### Prompt
Among the lines below, return each one that contains the word "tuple".

** Opening Exercise materials block **

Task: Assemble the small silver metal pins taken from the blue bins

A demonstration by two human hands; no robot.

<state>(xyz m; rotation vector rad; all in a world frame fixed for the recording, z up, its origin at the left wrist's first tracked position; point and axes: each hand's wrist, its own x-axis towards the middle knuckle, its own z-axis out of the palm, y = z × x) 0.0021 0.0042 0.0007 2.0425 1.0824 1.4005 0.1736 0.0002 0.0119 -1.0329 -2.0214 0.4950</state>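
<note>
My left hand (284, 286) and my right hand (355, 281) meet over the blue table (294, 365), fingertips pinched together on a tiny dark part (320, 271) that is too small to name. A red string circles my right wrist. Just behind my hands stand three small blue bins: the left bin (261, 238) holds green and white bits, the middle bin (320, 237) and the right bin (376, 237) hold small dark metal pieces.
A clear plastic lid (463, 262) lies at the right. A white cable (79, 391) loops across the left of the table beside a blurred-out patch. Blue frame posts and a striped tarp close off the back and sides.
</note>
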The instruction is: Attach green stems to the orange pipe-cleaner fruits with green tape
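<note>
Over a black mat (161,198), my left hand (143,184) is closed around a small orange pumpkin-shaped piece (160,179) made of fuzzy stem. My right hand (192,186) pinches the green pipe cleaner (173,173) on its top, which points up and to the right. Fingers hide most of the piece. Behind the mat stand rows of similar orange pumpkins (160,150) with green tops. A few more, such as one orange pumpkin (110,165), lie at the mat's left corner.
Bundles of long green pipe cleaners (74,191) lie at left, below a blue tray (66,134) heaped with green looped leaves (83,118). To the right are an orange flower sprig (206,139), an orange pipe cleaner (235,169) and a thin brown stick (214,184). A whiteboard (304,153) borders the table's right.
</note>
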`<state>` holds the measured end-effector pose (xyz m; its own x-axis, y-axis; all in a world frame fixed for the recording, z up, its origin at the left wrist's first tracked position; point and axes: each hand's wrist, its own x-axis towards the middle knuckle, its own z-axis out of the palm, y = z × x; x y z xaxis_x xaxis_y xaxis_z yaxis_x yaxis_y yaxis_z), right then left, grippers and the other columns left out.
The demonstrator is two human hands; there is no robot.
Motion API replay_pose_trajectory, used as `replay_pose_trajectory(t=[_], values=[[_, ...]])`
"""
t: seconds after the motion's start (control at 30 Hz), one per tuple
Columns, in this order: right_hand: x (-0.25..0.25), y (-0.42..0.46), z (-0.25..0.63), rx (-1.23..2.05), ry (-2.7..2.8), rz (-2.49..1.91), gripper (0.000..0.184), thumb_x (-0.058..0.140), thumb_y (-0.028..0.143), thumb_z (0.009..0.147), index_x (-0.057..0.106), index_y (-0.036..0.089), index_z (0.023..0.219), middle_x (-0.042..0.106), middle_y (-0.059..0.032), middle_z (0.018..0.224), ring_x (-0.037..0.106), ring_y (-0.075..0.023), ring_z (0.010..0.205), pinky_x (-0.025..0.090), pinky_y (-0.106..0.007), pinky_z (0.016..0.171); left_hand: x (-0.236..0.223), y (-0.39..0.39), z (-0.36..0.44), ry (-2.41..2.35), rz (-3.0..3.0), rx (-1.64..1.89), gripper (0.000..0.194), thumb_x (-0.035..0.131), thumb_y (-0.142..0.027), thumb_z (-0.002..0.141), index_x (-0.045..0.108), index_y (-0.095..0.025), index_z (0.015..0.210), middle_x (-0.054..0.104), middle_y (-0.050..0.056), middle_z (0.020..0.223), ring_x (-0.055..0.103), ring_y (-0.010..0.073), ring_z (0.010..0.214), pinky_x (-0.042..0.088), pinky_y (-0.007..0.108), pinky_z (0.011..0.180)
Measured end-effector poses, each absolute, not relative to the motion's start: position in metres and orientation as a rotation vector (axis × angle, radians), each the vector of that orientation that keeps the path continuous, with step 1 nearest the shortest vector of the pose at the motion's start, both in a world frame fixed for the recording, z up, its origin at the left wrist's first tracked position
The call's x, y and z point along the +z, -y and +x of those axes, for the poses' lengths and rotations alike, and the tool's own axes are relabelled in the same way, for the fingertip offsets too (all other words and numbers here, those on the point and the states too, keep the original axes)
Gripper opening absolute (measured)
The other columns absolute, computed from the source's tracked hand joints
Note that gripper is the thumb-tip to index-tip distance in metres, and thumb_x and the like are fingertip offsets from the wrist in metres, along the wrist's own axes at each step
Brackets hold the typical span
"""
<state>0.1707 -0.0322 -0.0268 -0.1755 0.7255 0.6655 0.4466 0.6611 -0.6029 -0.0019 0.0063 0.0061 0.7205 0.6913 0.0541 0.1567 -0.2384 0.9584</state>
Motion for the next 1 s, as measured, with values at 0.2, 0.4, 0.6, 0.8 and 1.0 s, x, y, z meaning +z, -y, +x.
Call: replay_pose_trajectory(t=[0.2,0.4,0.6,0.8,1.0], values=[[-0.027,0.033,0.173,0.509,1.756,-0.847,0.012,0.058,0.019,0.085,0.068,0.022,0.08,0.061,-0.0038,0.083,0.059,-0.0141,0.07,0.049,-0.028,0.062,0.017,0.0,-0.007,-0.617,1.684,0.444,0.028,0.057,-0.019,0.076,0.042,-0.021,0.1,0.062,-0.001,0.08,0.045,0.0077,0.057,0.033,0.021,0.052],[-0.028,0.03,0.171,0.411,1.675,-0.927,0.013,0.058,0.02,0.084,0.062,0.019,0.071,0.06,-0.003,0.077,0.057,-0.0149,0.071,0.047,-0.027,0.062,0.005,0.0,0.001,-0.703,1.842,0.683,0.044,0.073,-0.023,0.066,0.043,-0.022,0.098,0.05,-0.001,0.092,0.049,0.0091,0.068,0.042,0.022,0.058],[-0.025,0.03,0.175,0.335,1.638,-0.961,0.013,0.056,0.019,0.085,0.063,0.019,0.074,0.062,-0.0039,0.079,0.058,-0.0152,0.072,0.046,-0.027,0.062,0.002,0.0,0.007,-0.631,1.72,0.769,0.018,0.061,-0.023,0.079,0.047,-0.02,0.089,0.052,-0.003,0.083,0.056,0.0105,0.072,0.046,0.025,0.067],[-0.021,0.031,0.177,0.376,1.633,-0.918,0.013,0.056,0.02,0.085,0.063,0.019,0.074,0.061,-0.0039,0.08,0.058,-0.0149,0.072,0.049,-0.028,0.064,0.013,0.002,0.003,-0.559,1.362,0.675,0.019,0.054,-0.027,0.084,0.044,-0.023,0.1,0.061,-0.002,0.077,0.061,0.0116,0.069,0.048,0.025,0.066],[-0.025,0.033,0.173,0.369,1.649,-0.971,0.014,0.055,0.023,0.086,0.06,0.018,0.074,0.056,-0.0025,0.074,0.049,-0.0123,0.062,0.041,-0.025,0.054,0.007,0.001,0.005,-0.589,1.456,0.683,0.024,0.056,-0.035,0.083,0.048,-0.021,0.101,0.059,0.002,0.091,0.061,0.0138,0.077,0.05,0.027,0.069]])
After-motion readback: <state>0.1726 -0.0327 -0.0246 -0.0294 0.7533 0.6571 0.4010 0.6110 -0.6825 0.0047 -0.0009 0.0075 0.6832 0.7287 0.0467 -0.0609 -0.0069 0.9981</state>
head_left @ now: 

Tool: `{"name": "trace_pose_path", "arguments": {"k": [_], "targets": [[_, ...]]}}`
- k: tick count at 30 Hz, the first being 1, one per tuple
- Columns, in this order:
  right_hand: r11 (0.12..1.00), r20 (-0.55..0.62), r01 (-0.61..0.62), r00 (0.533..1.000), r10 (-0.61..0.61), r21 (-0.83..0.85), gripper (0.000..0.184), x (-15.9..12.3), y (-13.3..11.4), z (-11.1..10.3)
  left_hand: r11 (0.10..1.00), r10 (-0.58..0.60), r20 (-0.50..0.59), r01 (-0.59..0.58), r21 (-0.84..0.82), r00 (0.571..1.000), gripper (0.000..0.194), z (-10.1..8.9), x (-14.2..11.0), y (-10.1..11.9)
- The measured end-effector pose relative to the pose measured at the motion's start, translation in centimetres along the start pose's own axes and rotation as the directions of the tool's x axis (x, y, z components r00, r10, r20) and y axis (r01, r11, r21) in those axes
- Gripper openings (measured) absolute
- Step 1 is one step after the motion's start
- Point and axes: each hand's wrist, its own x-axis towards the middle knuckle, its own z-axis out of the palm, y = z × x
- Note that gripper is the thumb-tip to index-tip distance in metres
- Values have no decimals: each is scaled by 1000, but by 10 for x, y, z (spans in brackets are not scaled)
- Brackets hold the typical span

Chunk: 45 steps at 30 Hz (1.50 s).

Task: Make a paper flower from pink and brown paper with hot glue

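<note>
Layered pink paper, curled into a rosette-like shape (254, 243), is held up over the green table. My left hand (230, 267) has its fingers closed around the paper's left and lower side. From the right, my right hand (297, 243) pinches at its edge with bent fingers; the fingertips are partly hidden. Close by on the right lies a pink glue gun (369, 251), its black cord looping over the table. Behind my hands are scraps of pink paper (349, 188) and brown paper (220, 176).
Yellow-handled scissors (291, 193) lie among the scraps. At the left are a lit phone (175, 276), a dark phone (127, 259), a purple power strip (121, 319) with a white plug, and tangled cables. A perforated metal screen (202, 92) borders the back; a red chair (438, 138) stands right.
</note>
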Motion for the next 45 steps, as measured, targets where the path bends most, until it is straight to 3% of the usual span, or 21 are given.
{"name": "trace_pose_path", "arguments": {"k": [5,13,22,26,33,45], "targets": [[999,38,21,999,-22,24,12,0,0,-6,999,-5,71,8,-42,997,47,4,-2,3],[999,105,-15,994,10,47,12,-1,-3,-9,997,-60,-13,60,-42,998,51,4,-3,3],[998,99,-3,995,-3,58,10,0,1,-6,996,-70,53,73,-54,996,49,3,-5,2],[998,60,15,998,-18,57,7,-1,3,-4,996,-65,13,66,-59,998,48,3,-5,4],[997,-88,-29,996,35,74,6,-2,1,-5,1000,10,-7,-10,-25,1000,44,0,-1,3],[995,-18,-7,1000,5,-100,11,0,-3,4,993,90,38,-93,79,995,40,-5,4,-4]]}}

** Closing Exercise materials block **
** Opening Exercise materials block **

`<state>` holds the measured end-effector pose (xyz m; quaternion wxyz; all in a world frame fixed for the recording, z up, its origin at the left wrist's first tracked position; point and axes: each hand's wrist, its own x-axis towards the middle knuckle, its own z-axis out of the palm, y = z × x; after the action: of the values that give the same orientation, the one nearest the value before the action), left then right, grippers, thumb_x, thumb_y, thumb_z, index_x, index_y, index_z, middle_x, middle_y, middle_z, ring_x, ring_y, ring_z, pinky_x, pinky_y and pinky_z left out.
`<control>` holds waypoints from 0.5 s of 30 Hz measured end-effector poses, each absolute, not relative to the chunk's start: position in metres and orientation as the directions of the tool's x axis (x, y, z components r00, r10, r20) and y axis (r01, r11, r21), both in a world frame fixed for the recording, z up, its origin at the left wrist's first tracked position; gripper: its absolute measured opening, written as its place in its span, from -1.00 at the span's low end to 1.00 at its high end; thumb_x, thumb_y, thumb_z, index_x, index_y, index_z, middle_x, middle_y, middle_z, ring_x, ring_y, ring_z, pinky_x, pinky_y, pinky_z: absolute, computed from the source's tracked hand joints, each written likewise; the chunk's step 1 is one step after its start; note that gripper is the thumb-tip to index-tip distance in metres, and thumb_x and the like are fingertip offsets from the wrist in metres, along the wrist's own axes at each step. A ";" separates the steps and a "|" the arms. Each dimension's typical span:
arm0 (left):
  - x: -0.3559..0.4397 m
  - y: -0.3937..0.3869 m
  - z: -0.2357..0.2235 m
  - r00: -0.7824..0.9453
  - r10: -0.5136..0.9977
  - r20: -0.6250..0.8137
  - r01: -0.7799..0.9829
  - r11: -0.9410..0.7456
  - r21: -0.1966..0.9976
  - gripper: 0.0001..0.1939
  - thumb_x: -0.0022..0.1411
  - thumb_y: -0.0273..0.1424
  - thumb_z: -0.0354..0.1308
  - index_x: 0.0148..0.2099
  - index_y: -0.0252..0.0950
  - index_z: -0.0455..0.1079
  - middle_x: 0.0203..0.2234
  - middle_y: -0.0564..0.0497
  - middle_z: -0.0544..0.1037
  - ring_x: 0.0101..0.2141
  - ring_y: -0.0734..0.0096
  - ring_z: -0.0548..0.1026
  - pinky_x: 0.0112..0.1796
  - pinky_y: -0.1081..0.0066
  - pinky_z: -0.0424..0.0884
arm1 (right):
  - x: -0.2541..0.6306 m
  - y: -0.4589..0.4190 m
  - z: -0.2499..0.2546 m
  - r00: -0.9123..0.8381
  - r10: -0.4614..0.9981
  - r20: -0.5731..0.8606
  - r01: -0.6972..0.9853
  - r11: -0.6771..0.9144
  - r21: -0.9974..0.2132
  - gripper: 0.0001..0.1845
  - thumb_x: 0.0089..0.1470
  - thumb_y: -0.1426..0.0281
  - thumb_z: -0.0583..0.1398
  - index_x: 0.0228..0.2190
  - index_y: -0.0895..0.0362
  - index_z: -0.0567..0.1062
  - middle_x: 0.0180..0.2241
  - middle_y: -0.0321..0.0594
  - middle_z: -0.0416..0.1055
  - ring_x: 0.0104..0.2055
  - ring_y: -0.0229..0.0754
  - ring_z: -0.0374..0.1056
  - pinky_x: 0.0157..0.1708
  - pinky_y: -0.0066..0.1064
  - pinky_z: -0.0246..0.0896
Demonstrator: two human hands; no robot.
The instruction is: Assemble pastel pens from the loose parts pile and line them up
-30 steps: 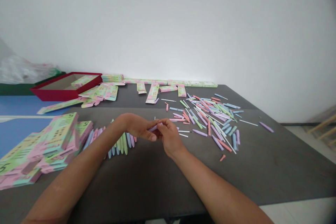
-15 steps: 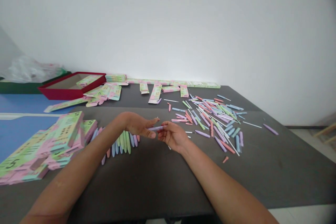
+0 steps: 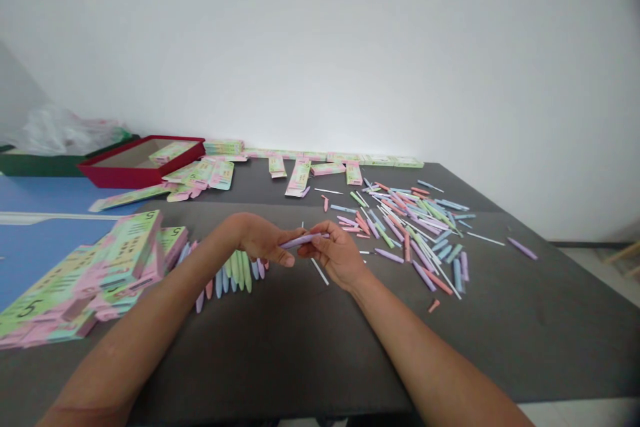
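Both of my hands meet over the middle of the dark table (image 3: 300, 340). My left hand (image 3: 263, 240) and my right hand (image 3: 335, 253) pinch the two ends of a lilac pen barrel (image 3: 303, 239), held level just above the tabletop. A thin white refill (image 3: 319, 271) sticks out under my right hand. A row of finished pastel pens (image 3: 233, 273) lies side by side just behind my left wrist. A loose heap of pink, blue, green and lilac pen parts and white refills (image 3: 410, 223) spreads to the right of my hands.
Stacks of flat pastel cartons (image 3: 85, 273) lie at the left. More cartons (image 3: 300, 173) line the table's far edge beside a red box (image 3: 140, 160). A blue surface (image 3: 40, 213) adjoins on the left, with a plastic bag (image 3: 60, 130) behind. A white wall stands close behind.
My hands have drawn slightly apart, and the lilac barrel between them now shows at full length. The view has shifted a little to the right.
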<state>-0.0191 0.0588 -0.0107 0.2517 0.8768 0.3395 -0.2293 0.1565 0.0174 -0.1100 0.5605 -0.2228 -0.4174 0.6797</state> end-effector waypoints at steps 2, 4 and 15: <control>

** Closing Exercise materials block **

### Output for this exercise
t: seconds after the motion's start (control at 30 Hz), one per tuple
- k: tick count at 30 Hz, the first being 1, one per tuple

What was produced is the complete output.